(Excerpts from a dataset)
◇ ◇ ◇

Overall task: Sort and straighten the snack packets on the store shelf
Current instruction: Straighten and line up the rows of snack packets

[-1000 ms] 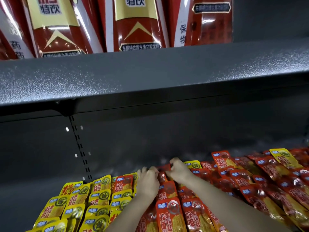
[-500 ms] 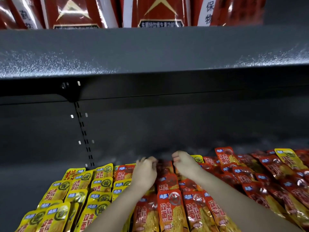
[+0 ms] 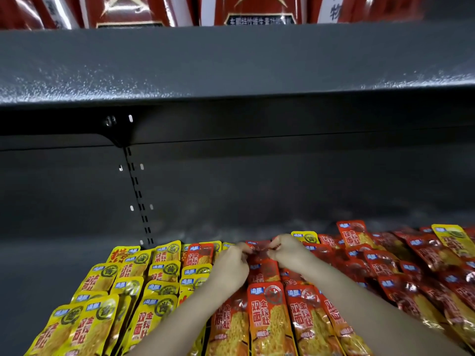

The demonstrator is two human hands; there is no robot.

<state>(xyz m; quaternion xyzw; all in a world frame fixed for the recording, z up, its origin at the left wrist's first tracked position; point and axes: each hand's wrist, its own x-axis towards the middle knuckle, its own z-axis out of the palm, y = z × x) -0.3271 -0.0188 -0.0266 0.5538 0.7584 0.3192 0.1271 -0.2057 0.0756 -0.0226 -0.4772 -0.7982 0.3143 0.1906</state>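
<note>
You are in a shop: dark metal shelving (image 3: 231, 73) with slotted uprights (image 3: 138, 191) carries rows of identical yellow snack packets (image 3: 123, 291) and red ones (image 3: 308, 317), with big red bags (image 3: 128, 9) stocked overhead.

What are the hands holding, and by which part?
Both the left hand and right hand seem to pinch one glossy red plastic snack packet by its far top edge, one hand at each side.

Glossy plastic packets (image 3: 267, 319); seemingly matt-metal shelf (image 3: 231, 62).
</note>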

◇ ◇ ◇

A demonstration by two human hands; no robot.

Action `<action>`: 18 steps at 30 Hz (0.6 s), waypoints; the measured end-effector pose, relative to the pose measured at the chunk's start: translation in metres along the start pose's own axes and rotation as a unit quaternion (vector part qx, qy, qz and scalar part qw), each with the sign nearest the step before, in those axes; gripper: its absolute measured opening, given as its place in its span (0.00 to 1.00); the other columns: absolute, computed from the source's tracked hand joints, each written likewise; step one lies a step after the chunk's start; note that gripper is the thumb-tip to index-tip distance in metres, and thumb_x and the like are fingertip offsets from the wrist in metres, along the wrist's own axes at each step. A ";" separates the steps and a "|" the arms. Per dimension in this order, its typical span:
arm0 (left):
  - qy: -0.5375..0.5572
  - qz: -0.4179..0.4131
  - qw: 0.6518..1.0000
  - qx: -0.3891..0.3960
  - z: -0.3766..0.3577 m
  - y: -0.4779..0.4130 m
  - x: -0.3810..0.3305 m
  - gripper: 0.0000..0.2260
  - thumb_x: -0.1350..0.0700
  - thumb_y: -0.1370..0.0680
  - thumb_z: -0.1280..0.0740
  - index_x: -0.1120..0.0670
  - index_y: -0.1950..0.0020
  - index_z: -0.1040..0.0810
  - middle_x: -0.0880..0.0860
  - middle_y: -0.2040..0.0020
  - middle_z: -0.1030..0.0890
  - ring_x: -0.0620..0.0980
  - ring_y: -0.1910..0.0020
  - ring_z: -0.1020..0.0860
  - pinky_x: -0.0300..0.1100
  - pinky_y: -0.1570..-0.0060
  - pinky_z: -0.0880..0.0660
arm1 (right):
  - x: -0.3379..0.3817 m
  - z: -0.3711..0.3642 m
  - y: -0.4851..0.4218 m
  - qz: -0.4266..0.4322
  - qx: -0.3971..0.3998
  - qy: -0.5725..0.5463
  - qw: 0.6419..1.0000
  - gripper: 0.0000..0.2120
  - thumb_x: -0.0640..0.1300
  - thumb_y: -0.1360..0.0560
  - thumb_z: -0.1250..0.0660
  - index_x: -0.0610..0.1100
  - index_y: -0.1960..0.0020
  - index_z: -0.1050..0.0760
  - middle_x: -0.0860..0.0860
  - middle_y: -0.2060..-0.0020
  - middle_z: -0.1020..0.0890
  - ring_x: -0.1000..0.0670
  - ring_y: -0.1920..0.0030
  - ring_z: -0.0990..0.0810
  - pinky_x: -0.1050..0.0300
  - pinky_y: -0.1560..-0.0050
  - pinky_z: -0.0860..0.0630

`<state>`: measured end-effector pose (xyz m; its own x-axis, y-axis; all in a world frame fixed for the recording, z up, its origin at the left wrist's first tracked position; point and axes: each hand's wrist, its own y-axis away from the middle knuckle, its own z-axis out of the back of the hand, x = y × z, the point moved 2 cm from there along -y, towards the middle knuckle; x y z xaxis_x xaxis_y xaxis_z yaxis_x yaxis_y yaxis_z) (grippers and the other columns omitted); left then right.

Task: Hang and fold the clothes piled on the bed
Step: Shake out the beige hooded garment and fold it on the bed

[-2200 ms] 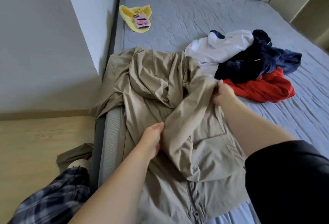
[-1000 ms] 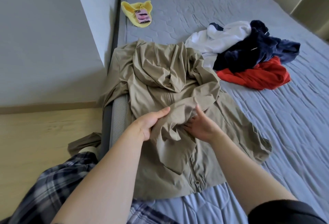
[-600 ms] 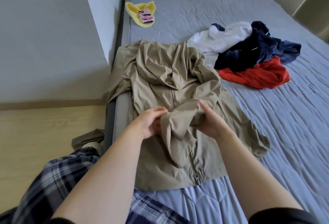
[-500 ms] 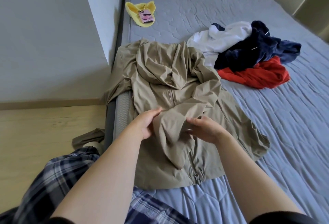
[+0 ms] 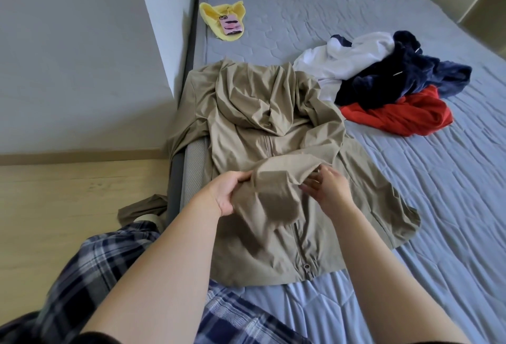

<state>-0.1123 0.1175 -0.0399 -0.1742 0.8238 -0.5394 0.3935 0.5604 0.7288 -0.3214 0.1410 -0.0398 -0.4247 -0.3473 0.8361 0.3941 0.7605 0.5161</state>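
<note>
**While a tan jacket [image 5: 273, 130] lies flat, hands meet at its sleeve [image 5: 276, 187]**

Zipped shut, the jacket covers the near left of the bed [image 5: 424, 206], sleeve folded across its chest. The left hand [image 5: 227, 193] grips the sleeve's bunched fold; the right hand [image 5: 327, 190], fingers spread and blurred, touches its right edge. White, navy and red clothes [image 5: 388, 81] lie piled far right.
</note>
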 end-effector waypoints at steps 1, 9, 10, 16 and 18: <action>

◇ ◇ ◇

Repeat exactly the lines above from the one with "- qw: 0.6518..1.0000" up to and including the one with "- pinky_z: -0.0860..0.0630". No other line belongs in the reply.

  - qw: 0.6518..1.0000
  - qx: -0.3891..0.3960
  - z: -0.3766..0.3577 m
  - y: -0.4779..0.4130 m
  - x: -0.3810..0.3305 m
  - gripper: 0.0000..0.2260
  - thumb_x: -0.1350..0.0700
  - thumb_y: -0.1370..0.0680
  - thumb_z: -0.1280..0.0740
  - index_x: -0.1120..0.0670
  - index_y: -0.1950..0.0020
  - index_z: -0.1040..0.0810
  - middle_x: -0.0880..0.0860
  - middle_y: -0.2040..0.0020
  - middle_z: -0.1030..0.0890
  - ring_x: -0.0620..0.0980
  - ring_y: -0.1910..0.0020
  - ring_z: -0.1020..0.0860
  - pinky_x: -0.0300..0.1100
  - pinky_y: -0.1570..-0.0060
  - pinky_z: -0.0880..0.0660
arm1 (right):
  - x: -0.3379..0.3817 m
  - z: -0.3711..0.3642 m
  - y: -0.4851..0.4218 m
  - qz: -0.4266..0.4322
  - qx: -0.3971..0.3998
  - qy: -0.5725..0.5463
  - qw: 0.6419..1.0000
  - gripper: 0.0000..0.2120
  - thumb_x: -0.0640..0.1300
  - thumb_y: -0.1360..0.0560
  - thumb_z: -0.1250..0.0660
  - index_x: -0.0610..0.1100
  - index_y: -0.1960..0.0020
  - index_z: -0.1050..0.0760
  - middle_x: -0.0860..0.0860
  - middle_y: -0.2060..-0.0020
  - middle_z: -0.1020..0.0890
  - ring_x: -0.1000..0.0670
  - ring_y: -0.1920..0.0030
  - ring_z: -0.0990..0.0810
  - pinky_x: -0.1050..0.0300
  - pinky_y: -0.1560..-0.0050
  - pinky_z: -0.0860..0.0630

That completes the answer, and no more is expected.